§ **Task to carry out**
What you return must be exactly the lines running from the one with "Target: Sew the" to the end of the data below, inclusive, and nothing more.

§ **Supplied material**
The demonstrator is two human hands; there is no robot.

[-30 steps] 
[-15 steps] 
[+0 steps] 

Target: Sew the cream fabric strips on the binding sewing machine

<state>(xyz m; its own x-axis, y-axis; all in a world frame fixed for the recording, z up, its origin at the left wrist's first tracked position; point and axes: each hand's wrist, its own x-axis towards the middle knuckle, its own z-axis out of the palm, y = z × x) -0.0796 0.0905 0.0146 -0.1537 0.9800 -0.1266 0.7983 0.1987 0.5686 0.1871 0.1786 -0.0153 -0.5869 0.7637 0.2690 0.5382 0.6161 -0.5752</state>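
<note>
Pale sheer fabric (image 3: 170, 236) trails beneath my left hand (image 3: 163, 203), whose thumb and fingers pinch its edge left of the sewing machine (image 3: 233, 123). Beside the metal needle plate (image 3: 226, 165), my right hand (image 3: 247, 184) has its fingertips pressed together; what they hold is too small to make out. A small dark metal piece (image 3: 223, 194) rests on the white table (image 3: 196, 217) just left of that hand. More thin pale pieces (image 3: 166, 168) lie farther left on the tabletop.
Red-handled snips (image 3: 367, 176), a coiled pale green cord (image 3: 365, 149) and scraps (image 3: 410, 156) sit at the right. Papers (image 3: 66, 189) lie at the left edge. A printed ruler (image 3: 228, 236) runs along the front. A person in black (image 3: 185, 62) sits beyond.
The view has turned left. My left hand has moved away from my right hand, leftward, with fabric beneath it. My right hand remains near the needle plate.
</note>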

§ **Response to the task**
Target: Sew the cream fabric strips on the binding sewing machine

<state>(xyz m; its own x-axis, y-axis; all in a world frame fixed for the recording, z up, its origin at the left wrist's first tracked position; point and axes: each hand's wrist, its own x-axis towards the middle knuckle, its own z-axis out of the palm, y = z × x) -0.0796 0.0905 0.0146 -0.1537 0.9800 -0.1266 0.7983 0.1987 0.5686 0.1871 0.1786 -0.0153 -0.5869 0.7637 0.2690 0.5382 0.6161 -0.5752</state>
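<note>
Pale sheer fabric (image 3: 170, 236) trails beneath my left hand (image 3: 163, 203), whose thumb and fingers pinch its edge left of the sewing machine (image 3: 233, 123). Beside the metal needle plate (image 3: 226, 165), my right hand (image 3: 247, 184) has its fingertips pressed together; what they hold is too small to make out. A small dark metal piece (image 3: 223, 194) rests on the white table (image 3: 196, 217) just left of that hand. More thin pale pieces (image 3: 166, 168) lie farther left on the tabletop.
Red-handled snips (image 3: 367, 176), a coiled pale green cord (image 3: 365, 149) and scraps (image 3: 410, 156) sit at the right. Papers (image 3: 66, 189) lie at the left edge. A printed ruler (image 3: 228, 236) runs along the front. A person in black (image 3: 185, 62) sits beyond.
The view has turned left. My left hand has moved away from my right hand, leftward, with fabric beneath it. My right hand remains near the needle plate.
</note>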

The response to the exercise is now finished.